**Work request**
Examine each line of the data, and copy the ones containing "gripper".

**Collected data**

■ ■ ■

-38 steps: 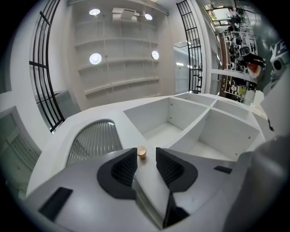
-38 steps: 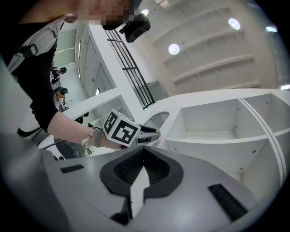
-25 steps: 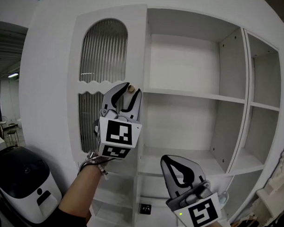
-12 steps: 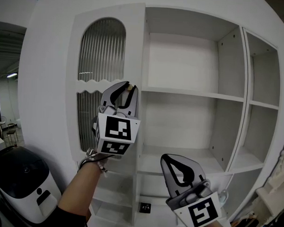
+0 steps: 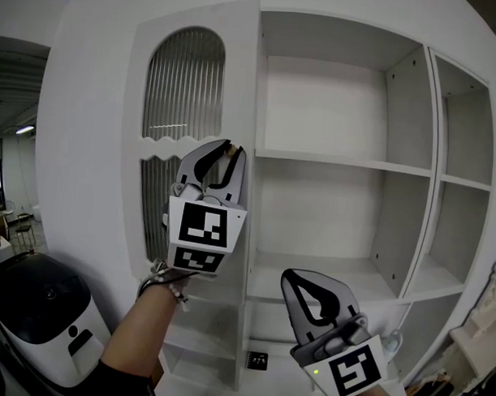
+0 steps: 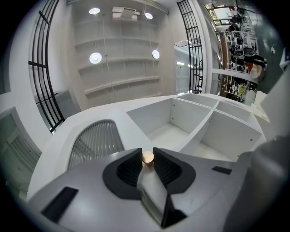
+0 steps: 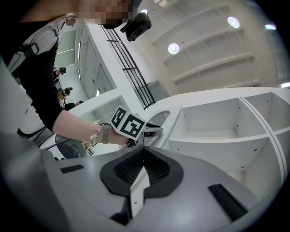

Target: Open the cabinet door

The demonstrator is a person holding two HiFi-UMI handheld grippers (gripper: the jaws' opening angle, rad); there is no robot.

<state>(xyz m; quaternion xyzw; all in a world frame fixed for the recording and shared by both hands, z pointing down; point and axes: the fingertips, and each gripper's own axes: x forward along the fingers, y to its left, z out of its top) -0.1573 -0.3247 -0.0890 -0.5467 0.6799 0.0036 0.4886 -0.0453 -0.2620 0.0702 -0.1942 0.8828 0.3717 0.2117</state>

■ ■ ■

**Answer to this exercise**
The demonstrator is a person holding two HiFi-UMI handheld grippers (gripper: the jaws' opening angle, rad); there is no robot.
<state>(xyz m; quaternion xyzw; all in a world frame fixed for the recording and shared by both hands, z pointing down; point and axes: the fingertips, and each gripper's own axes: x forward along the fingers, y to its left, z out of its top) -0.1573 -0.3247 -0.0890 -0.5467 0.6799 0.0036 0.4886 -0.0453 -0.2620 0.0702 -0.1942 0.8828 0.3717 0.2117</state>

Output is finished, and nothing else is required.